Office Policy
League City Pediatric Dentistry is a boutique dental office that strives to provide an outstanding patient experience. Our goal is to meet all of your child's dental health needs with the highest quality of care in the most welcoming and compassionate environment.
With this goal in mind, our appointments are scheduled to maximize our time with every patient and for our schedule to run on time. Our office policies help ensure every visit is given the care and attention our patients deserve. While events may unexpectedly occur that interfere with your appointment, we would greatly appreciate for your cooperation.
Please do not hesitate to contact us with any questions regarding these policies. We thank you for your continued trust and consideration!
Appointments
Your appointment time is reserved specifically for your child and any changes to the appointment affect our doctor, team, and other patients. If you are running late, please be safe on the road and call our office to let us know. However, if you are late 10 minutes or more, your appointment may be rescheduled as a courtesy to other scheduled patients.
Please notify us by phone or email, not through Facebook or Instagram, at least 48 hours before your appointment time to cancel or reschedule in order to avoid being a no-show. Canceling or rescheduling request on the day of appointment will be classified as a no-show and a no-show fee may apply.
A no-show fee is applied at the discretion of our office for missing an appointment without prior communication. We send multiple appointment reminders before your appointment, so please give us an advanced notice if you need to make cancel or reshcedule your appointment.
Please be aware repeated missed appointments/no-shows will result in dismissal from our practice.
For new patients, we require the patient's parent or legal guardian's valid form of identification.
If a non-legal guardian is bringing a patient, authorization document(s) from the legal guardian must be submitted prior to the appointment time. Appointment will be canceled without proper documentation. For your initial visit with us, we highly encourage the legal guardian to accompany the patient if possible.
4PM Appointments
4pm appointments are very limited and it is important to show up on time. Please confirm your appointment via phone call, text message, or email at least 48 hours before your appointment. Without confirmation, your appointment time may be given to someone else.

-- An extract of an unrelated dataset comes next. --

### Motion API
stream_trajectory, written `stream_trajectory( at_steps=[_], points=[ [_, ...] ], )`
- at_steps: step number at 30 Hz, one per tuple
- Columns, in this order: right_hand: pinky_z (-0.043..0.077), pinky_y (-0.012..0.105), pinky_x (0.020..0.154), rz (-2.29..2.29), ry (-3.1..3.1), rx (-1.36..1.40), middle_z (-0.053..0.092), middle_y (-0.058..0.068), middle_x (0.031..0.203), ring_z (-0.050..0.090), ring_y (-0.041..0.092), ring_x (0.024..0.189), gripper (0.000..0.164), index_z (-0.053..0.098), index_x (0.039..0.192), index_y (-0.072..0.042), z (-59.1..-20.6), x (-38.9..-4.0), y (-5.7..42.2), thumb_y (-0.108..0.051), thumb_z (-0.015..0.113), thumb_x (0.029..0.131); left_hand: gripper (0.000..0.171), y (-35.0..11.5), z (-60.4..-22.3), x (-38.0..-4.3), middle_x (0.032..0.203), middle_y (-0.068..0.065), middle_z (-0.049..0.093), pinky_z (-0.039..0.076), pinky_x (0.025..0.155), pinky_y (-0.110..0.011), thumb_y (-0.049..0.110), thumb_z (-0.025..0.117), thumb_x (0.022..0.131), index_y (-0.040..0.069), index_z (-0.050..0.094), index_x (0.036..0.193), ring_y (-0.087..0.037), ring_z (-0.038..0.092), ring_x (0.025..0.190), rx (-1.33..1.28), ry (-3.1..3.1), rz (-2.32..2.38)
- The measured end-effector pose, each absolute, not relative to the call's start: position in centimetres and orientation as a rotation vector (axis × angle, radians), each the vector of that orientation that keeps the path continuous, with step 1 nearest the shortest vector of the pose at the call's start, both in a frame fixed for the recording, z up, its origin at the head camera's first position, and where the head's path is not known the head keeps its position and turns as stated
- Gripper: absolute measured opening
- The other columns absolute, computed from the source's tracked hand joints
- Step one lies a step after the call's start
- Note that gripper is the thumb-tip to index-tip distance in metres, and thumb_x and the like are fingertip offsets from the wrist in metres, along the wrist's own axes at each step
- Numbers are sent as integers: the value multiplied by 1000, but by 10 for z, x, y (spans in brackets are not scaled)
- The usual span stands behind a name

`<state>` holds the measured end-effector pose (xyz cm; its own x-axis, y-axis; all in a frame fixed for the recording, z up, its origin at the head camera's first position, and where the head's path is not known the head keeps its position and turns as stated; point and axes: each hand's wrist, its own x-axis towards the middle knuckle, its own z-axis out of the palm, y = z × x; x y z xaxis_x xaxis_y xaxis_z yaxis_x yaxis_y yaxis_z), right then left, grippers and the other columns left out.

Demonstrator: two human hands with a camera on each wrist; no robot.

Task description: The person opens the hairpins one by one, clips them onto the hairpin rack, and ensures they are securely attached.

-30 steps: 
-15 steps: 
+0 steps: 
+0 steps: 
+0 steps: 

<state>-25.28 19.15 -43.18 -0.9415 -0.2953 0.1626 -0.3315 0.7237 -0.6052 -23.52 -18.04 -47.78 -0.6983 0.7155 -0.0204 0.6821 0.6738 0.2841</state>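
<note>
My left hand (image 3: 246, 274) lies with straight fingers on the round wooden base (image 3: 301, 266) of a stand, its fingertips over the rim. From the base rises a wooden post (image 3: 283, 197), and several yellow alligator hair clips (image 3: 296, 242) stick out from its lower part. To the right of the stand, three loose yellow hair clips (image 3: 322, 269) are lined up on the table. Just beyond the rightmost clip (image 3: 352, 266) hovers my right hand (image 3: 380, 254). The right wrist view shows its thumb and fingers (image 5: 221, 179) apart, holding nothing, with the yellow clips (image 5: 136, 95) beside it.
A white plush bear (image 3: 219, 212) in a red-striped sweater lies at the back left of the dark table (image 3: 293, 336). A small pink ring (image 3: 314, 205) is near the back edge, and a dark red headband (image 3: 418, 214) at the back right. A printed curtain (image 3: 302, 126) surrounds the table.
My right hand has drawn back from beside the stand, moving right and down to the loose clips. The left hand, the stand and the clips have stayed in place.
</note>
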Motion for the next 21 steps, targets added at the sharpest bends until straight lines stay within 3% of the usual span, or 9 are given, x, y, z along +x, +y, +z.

We require a 48-hour notice to cancel or reschedule the appointment. Please be aware no other 4pm appointments will be given for a late cancellation or rescheduling request. Thank you!
Sedation
Nitrous Sedation: A deposit is required to reserve your Nitrous sedation appointment, which will go toward your child's treatment. If you do not give a reasonable excuse 48 hours prior to the scheduled time of treatment, the deposit will be forfeited, and the full cost of the sedation must be paid in order to reschedule the sedation appointment.
Oral Sedation: We reserve a 2-hour block on our schedule and a dedicated staff member to stay with your child for safety during his/her sedation appointment. A deposit is required to reserve your appointment time and the deposit goes toward the cost of your childβs treatment. If you do not give a reasonable excuse 48 hours prior to the scheduled time of treatment, the deposit will be forfeited, and the full cost of the sedation must be paid in order to reschedule the sedation appointment.
IV Sedation: We partner with a Board-Certified Pediatric Anesthesiologist to help your child safely receive the necessary treatment. A deposit (paid directly to the anesthesiologist's office) and other paperwork are involved for our in-office IV sedation. Please call our office @ 281-947-6111 for more information.
Patient Rights & Responsibilities
Thank you for trusting us with your childβs dental health. We are committed to serving your family to the best of our ability and we pledge to treat your child and your family with utmost respect and care. We encourage you to become familiar with your rights and responsibilities as our patient, as listed below.
To receive respectful and competent treatment regardless of your race, color, religion, gender, sexual preference, disability, national origin, primary language, health status, or source of income.
To refuse treatment, drugs or other procedures recommended by our office to the extent permitted by law, and to be made aware of the potential medical consequences of refusing treatment.
To have your medical records treated confidentially, and to know that your records will not be released without your consent unless otherwise provided by law.
To be informed about your diagnosis, treatment, and options in terms and language you can reasonably be expected to understand.
To be considerate and cooperative with our staff. Physical or verbal abuse to our staff or other visitors will result in immediate dismissal from our practice.
To ask questions or to seek clarification to adequately understand your diagnosis and/or treatment.
To schedule appointments for the time that works best for you, to arrive on time for your appointments, and to comply with our office policy.
To fulfill your financial obligations by making appropriate co-payments, and/or to pay your portion of the bill for services.
To express your satisfaction or dissatisfaction with our staff or services. If dissatisfied, please get in touch with us directly to communicate your concerns.